Pestana afirma que como PR não vai tolerar injustiças na educação
Candidato presidencial defendeu ainda que a Caixa Geral de Aposentações deverá ser "para todos".
O candidato presidencial André Pestana afirmou esta terça-feira que, caso ganhe as eleições, não irá tolerar "injustiças que existem dentro dos profissionais de educação" e defendeu que a Caixa Geral de Aposentações seja "para todos".
"Como Presidente da República, não irei tolerar as injustiças que existem mesmo dentro dos profissionais de educação. Por exemplo, a Caixa Geral de Aposentações tem que ser para todos, não pode ser só para alguns. A questão também da equidade relativamente aos professores de primeiro ciclo e também a questão das ultrapassagens injustas que ocorreram na carreira de docente. E isso vai ser uma das minhas prioridades", disse.
O sindicalista e um dos fundadores do Sindicato de Todos os Profissionais da Educação (S.T.O.P.) classificou ainda como essencial a "gestão democrática nas escolas, até por uma questão de exemplo para os futuros cidadãos do país, que terão que ver que a democracia não é meramente votada de quatro em quatro anos, mas também [é preciso] ter democracia e liberdade no local de trabalho".
O professor de biologia e geologia, conhecido pelas greves nas escolas em 2022/2023, enquanto rosto do S.T.O.P., falava esta manhã aos jornalistas, em frente à Escola Secundária José Falcão, em Coimbra, numa ação de campanha sobre a escola pública.

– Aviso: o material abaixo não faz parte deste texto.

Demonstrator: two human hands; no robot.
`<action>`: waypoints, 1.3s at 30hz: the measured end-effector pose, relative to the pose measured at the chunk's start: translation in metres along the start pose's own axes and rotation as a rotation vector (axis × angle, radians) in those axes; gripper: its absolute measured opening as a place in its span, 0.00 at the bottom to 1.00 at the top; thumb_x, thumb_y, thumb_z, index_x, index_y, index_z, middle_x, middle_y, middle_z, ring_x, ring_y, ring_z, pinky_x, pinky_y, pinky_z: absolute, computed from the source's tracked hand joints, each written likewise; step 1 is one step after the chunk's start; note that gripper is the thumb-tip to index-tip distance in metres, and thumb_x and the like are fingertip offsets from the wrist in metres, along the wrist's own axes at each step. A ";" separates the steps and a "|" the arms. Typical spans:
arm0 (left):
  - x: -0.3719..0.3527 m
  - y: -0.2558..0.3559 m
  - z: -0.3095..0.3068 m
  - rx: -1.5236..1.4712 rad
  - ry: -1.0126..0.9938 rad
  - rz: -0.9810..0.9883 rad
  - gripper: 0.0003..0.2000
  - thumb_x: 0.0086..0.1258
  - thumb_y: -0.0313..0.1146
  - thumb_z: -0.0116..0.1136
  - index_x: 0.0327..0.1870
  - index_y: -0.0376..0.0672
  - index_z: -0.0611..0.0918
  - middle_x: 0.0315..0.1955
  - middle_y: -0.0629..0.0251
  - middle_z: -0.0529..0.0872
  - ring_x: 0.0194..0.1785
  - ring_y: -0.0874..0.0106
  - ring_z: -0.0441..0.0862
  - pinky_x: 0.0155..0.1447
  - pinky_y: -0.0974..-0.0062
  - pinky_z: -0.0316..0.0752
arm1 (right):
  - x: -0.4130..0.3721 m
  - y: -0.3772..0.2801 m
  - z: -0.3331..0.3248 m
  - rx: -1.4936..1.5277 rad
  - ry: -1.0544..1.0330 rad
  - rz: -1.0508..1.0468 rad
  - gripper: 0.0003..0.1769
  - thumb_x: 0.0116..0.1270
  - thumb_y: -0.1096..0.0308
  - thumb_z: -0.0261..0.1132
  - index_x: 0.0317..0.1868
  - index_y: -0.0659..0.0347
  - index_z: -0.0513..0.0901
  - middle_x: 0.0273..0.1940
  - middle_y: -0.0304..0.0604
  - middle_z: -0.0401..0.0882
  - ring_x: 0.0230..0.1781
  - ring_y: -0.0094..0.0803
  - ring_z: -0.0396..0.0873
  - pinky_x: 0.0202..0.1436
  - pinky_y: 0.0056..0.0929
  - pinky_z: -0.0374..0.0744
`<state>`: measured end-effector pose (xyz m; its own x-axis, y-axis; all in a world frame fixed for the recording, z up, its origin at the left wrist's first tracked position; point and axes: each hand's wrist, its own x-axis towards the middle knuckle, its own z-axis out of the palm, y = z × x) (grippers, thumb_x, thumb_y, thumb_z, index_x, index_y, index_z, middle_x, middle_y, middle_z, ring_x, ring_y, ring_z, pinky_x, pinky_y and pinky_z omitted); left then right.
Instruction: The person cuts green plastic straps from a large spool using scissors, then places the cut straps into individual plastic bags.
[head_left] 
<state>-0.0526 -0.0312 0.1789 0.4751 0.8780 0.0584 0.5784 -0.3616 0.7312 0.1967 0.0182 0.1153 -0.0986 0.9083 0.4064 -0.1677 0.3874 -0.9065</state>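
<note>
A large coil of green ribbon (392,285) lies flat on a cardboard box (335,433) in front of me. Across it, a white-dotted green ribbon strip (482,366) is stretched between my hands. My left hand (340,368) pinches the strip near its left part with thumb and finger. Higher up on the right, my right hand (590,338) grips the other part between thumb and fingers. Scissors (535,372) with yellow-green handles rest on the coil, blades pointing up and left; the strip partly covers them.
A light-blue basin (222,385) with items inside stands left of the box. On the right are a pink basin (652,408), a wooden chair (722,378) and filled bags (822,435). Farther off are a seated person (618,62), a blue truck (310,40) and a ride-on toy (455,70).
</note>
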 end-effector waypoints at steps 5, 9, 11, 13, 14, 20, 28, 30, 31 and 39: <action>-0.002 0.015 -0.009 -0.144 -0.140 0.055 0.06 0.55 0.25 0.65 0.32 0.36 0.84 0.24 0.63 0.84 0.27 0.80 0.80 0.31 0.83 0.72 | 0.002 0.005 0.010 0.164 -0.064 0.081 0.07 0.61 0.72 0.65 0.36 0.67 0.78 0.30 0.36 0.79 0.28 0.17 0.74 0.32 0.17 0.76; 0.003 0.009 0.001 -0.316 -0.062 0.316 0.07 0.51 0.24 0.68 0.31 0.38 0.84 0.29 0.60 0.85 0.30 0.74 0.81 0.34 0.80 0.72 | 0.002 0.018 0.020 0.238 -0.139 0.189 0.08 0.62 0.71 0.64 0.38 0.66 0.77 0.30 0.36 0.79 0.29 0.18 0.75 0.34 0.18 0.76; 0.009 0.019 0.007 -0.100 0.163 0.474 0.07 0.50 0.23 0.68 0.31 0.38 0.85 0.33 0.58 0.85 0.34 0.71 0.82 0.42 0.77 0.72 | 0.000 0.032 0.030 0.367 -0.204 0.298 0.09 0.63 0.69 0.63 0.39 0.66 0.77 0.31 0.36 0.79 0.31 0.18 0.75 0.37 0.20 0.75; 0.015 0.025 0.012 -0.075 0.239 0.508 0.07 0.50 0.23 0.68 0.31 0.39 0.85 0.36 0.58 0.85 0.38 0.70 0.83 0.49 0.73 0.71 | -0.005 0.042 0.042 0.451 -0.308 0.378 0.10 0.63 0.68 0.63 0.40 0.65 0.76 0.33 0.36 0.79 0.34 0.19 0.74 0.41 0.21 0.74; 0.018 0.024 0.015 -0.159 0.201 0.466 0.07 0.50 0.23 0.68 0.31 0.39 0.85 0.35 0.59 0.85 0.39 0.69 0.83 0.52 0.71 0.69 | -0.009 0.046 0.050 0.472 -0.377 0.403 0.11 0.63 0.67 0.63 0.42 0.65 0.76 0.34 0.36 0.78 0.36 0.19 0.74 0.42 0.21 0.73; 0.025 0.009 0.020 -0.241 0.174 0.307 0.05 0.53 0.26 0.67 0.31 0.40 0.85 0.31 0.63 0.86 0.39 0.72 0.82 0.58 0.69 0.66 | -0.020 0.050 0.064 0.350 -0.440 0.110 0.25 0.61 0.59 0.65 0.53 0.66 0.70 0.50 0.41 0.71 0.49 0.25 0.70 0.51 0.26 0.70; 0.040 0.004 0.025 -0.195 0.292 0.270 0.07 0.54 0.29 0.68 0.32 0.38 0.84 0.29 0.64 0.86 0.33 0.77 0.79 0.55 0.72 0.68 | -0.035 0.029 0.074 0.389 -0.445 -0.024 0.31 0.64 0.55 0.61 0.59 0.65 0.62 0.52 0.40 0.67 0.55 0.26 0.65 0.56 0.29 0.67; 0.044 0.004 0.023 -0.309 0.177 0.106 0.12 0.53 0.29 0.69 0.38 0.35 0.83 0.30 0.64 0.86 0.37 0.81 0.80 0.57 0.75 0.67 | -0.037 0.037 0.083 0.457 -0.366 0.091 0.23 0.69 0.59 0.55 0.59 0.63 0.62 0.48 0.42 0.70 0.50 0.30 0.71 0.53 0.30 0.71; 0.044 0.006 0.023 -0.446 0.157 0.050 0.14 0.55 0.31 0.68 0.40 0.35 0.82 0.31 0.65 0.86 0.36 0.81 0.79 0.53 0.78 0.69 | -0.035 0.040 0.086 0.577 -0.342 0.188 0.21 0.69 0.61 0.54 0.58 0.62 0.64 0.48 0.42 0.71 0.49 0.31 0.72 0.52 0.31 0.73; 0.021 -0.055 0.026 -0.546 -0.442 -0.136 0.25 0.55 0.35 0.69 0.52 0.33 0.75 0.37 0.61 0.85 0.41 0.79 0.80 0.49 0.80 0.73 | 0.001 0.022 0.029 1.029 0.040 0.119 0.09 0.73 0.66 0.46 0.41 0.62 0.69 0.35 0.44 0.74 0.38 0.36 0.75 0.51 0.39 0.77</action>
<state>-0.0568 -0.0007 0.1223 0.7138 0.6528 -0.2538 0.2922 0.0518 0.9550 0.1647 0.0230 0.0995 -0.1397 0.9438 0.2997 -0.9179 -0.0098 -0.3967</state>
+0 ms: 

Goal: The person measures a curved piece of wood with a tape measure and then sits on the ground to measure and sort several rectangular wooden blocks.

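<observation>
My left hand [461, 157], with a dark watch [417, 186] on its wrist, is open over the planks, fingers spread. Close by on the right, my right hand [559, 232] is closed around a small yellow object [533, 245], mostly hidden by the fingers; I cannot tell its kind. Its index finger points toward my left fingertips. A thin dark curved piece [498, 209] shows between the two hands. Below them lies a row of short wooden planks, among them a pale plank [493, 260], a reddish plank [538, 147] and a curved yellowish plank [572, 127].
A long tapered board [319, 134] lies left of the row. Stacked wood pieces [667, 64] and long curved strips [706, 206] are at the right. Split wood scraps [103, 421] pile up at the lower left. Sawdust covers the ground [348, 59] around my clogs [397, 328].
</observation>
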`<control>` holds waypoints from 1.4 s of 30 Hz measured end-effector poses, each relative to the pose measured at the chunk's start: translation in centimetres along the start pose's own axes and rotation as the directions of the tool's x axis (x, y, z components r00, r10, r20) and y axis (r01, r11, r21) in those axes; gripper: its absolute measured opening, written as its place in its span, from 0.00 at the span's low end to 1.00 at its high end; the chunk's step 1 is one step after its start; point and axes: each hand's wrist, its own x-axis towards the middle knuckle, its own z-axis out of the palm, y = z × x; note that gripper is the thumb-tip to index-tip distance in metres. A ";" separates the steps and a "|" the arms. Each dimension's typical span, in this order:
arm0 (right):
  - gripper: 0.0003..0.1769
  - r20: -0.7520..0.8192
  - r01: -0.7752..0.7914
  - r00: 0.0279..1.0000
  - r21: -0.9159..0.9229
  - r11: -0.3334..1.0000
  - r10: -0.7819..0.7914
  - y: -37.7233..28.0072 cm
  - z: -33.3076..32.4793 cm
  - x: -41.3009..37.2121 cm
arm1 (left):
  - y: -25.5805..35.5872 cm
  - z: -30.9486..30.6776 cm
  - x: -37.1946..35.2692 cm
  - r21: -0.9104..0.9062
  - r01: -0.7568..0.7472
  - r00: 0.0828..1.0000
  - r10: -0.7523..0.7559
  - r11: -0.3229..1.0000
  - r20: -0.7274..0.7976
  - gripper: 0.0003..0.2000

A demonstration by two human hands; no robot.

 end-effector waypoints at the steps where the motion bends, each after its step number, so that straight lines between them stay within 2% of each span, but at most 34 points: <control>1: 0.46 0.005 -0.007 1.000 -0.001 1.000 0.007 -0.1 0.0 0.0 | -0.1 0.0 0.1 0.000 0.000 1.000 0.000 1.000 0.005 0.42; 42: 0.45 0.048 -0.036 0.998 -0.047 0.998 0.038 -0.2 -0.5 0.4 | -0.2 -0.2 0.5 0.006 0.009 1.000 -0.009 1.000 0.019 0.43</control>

Na ocasião, André Pestana defendeu que, como Presidente, estaria "sempre, de forma convicta, a defender a valorização de todos os profissionais da educação e das suas carreiras".
Questionado sobre se a iniciativa de concorrer a sucessor de Marcelo Rebelo de Sousa seria um prolongar do S.T.O.P., garantiu que não, justificando com o facto de a candidatura não ter partido de si, mas sim de mais de 50 dirigentes sindicais e de movimentos sociais, de diferentes setores, que o desafiaram a avançar.
O sindicalista reforçou ainda que "é preciso uma mudança significativa", bem como "enfrentar Trump e obviamente todos os seus representantes de extrema-direita, que também há em Portugal, que são negacionistas, que fazem discurso de ódio e com mentiras".
Interrogado sobre as recentes sondagens e as expectativas que tinha para as eleições de domingo, respondeu que "as sondagens valem o que valem".
"O que vale é ter ideias claras para o país e claramente a escola pública é um setor nevrálgico para o desenvolvimento do país e, por isso, é fundamental que haja uma valorização de todas as carreiras de quem trabalha na escola e que não haja esta falta de profissionais da educação, porque eles estão esgotados", frisou.
Confrontado com ser, de certa forma, um candidato apartidário, foi questionado sobre se os eleitores estão cansados de candidatos ligados a partidos políticos, ao que respondeu que "as pessoas, acima de tudo, procuram justiça e dignidade", embora possam estar a ser "iludidas", com uma "alternativa que só vai agravar essas condições".
Também inquirido com se ter perdido a oportunidade de uma "campanha limpa", ao terem sido trazidas questões pessoais para questões políticas, com "tricas" quase diárias, admitiu que sim, vincando que "não é isso [as questões pessoais] que interessa aos portugueses".
"O que interessa aos portugueses é, infelizmente, assistir que o Serviço Nacional de Saúde, apesar do primeiro-ministro dizer que está razoavelmente bem, e apesar da dedicação dos seus profissionais", bem como da dedicação dos profissionais da educação, "o facto é que a escola pública e a saúde pública estão a ser degradadas".
O primeiro-ministro defendeu na segunda-feira que há uma "perceção de caos" no Serviço Nacional de Saúde, mas disse que "isso não é a realidade", argumentando que os tempos de espera nos hospitais "são os melhores dos últimos cinco anos".
Às eleições de domingo concorrem 11 candidatos.